Aquí es donde entró la culpa. Durante un tiempo, consideré afeitarme con más frecuencia para evitar sentirme culpable. También consideré no volver a afeitarme nunca más. Ni uno ni otro con el que estuve plenamente a bordo. Por supuesto, las piernas más suaves después de un descanso del afeitado fueron maravillosas. Pero había facturas que pagar, clientes que encontrar, comida para comer, cachorros con los que jugar, gente con quien hablar. La vida pasaba. No quería pasar más tiempo del necesario en el baño afeitándome el cuerpo. Después de todo, es por eso que todavía me afeito, por mí mismo. Esto es lo que decidí hace unos años cuando vivía solo. Afeitarme fue algo que hice en mis términos. Algo que elegí hacer. Algo que disfruto de vez en cuando.

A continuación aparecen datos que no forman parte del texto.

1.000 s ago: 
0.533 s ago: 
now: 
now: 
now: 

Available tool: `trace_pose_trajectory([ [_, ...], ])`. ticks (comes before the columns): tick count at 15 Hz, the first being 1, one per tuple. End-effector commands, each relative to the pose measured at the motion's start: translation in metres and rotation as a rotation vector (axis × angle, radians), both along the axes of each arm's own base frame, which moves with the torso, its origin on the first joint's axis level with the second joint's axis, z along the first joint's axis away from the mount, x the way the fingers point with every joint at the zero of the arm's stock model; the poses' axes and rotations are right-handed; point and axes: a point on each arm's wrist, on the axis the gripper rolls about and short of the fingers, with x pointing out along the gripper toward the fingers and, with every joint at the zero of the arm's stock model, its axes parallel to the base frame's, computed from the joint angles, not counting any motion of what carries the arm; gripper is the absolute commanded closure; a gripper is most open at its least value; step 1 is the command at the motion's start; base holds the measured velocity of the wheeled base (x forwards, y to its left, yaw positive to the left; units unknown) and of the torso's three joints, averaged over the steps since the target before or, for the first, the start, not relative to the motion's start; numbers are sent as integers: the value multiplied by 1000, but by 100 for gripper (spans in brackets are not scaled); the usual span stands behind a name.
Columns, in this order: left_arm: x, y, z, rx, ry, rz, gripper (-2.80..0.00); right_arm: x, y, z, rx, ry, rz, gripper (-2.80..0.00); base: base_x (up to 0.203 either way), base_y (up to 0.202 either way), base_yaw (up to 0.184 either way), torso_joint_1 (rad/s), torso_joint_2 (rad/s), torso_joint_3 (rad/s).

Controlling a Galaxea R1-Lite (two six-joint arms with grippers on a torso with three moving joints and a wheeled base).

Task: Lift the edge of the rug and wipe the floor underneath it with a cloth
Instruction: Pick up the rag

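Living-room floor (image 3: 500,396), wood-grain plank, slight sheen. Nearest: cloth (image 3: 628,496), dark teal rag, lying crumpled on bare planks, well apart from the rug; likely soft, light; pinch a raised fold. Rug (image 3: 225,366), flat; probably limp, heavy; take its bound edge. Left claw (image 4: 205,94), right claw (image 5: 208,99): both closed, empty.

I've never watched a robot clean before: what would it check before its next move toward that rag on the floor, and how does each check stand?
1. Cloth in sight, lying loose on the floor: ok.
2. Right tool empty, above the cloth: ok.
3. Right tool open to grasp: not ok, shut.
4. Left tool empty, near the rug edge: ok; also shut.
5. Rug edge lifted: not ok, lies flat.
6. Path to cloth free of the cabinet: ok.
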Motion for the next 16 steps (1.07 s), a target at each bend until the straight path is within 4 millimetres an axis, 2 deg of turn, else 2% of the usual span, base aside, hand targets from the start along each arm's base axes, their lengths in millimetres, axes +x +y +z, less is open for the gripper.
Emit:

Si la pandemia me ha enseñado algo, es que el tiempo y la energía son valiosos. Esta pandemia ha hecho que muchos de nosotros reconsideremos en qué nos enfocamos en nuestras vidas. Qué es importante y qué no lo es. Y para mí, afeitarme ya no es algo en lo que quiera pasar horas haciendo todos los meses. Así que invertí en una maquinilla de afeitar y fue la solución perfecta. Puedo pasar un mes entero antes de tocar mi fiel navaja. Pero sé que cuando lo uso me toma menos de 10 minutos arreglarlo todo, sin sentirme culpable. Entrando y saliendo del baño y volviendo a la vida y haciendo esa maldita cosa. Nunca me había sentido más segura, cómoda e independiente en mi cuerpo.

Written by A. Hurtado

Soy Asunción Hurtado asesora de imagen, estilista de moda y creadora de Asesoría New Look.
Me apasiona la idea de sacar lo mejor de cada persona y ver como con su nueva imagen es capaz de enfrentarse a los retos con mucha más fuerza.
Nuestros sevicios están totalmente personalizados ¡cada asesoría es única porque cada persona es única!
Si quieres sacar lo mejor de tí estás en el sitio adecuado.